I've done nothing today but respond to the comments in posts that were directed at me. But you make a post that is both unfair, and an abuse of a moderator's authority, in my opinion. It was designed to bait me so you can suspend me when I defend myself. And I have no doubt you will. I contribute a lot to this forum and the industry. Your pointed actions bring down this forum and show a personal bias that's obvious to all. Every forum needs fair and reasonable moderation, but you sir are neither.
YES!>>>>>> but not so caustic that some of his opinions need to be squelched.<<<<
I don't see even the slightest indicator that anyone’s opinion is being squelched.
I do see a personality that completely sucks away the cordiality of a group of adults talking business.
I think few would disagree with this.
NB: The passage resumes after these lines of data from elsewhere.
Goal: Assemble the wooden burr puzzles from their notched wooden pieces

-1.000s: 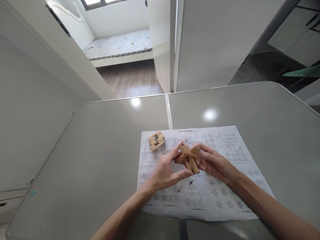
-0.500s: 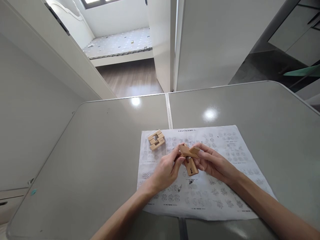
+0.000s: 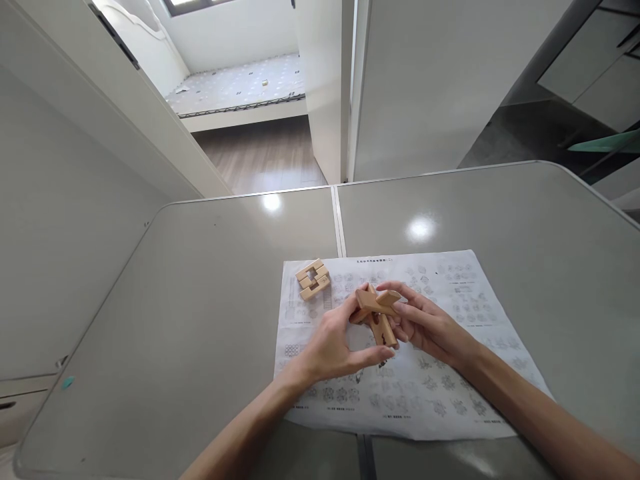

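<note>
Between my hands is a wooden interlocking puzzle (image 3: pixel 373 303), made of several crossed pieces, held above the printed sheet. My left hand (image 3: pixel 333 343) spans its long marked piece, the thumb at the near end and the fingers at the far end. From the right side, my right hand (image 3: pixel 425 323) grips the crossing pieces with thumb and fingers. Part of the puzzle is hidden behind the fingers. A second group of wooden pieces (image 3: pixel 311 288), laid in a square with a gap in its middle, lies on the sheet's upper left.
The creased paper sheet (image 3: pixel 345 407) with puzzle diagrams lies on a glossy grey table (image 3: pixel 175 320). A seam crosses the tabletop. Beyond the far edge are an open door (image 3: pixel 325 80) and a bed (image 3: pixel 240 87); a wall stands on the left.
My left thumb has swung from the middle of the puzzle down to the near end of its long piece. My right index finger has shifted slightly left and up. The other wooden pieces stay put.
</note>
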`<state>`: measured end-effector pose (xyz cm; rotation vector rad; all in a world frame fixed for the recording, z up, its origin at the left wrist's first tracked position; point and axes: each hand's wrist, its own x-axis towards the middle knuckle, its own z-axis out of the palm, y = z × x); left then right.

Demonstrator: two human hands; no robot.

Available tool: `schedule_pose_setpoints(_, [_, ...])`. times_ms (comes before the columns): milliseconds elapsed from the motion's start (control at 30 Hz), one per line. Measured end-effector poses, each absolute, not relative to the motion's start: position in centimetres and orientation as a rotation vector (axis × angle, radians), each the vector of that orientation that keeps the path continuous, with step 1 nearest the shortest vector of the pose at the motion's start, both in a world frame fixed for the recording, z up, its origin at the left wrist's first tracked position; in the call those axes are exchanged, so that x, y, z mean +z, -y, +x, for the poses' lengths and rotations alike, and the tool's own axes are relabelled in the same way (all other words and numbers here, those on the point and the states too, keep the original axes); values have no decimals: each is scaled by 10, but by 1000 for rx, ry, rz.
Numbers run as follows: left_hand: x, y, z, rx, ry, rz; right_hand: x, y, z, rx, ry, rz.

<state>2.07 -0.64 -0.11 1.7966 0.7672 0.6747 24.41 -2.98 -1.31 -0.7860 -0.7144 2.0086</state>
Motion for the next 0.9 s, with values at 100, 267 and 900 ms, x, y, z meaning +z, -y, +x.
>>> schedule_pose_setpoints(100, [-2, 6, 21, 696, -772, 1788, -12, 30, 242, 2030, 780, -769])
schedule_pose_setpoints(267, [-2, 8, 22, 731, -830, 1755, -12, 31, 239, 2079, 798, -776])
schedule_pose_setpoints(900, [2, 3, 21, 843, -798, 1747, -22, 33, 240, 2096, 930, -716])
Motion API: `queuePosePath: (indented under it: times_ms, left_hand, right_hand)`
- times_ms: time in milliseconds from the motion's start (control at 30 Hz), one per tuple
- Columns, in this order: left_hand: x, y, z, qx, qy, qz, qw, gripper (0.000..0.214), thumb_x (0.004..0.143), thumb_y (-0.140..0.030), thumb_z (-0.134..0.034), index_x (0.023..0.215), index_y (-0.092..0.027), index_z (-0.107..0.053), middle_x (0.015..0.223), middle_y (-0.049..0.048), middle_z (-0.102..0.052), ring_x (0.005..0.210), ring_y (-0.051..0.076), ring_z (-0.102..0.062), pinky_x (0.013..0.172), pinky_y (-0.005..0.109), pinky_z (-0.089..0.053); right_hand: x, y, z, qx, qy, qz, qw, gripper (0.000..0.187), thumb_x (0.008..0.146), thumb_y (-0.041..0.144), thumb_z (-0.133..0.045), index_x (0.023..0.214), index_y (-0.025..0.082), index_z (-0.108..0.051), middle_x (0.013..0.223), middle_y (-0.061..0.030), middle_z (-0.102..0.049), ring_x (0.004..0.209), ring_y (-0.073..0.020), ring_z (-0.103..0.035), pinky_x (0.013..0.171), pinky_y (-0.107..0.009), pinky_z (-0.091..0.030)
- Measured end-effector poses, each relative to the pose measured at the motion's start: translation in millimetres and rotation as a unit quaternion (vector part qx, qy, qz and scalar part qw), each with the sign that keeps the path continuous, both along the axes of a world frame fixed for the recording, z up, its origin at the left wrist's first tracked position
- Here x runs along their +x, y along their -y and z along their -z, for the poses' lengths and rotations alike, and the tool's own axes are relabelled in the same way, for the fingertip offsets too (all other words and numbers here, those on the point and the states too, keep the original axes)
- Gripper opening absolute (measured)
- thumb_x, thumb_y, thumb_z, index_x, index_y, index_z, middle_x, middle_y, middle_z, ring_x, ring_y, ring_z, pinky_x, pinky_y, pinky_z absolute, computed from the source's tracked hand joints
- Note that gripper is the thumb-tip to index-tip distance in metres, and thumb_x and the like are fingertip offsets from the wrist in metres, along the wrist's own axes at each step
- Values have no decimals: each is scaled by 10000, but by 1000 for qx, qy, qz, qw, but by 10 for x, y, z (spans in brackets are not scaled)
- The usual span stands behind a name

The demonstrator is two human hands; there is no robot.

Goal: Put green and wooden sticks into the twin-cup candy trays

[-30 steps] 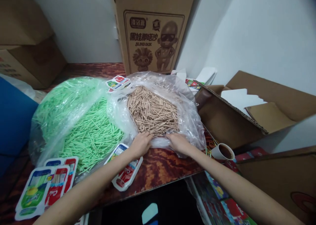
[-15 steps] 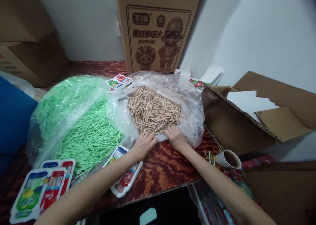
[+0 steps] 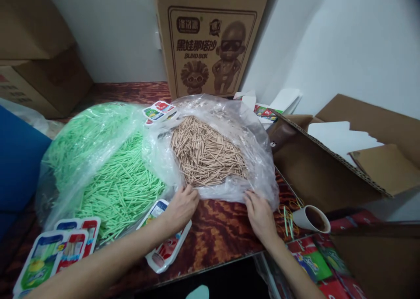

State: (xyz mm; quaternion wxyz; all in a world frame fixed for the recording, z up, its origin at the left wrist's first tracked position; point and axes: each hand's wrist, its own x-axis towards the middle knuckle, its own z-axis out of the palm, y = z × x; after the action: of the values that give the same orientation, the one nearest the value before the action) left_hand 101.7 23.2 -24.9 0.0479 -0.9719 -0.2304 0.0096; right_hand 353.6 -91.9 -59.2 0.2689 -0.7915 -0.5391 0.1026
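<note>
A clear plastic bag (image 3: 259, 159) full of tan sticks (image 3: 206, 152) lies open in the middle of the wooden table (image 3: 216, 229). My left hand (image 3: 179, 209) curls its fingers around the bag's near left edge. My right hand (image 3: 260, 213) grips the bag's near right edge with bent fingers. To the left lies a larger clear bag of green sticks (image 3: 108, 172). A printed plastic tray pack (image 3: 164, 246) lies under my left wrist.
More tray packs (image 3: 55, 253) lie at the near left, and a few sit between the bags (image 3: 157, 111). A printed cardboard box (image 3: 210, 36) stands behind. An open carton (image 3: 344, 159) and a tipped paper cup (image 3: 310, 218) are at the right.
Both hands have pulled back from the pile of tan sticks to the bag's near edge, the right hand moving right and nearer. The view has shifted slightly.
</note>
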Motion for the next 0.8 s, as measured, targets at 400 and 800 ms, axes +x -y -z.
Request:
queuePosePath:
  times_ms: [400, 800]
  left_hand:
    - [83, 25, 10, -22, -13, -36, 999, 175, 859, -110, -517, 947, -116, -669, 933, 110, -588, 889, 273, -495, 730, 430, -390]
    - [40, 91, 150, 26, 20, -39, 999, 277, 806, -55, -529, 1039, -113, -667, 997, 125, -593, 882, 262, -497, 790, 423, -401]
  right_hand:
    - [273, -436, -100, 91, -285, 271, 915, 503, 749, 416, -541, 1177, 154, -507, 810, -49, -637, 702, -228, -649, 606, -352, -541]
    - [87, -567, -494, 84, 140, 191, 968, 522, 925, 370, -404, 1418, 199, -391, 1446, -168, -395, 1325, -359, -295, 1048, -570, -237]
My question is what are some successful ways of doing this???We don't need to target the rich, just target customers who are buying their framing at Michaels, Hobby Lobby and the like. No one here lives off of $3000 frames. But if you can convince the consumer they can get real custom framing, with real professional design advice, at about the same price they're paying for the cookie cutter framing they've been buying, you can increase your sales dramatically.
All of us know that our prices are about the same, or even better in some cases, so why not sell that which differentiates the work of trained, dedicated professionals, from the untrained, fly-by-the-seat-of-the-pants advice of a minimum wage red smock? And for the record, that's not a knock on the store level employees at these chain stores. It's simply a recognition that they don't have the training, knowledge and experience that independents do. Most of them have never made a custom frame, and some have never cut a mat.
We have competitive advantages that we're not playing up, and not taking advantage of.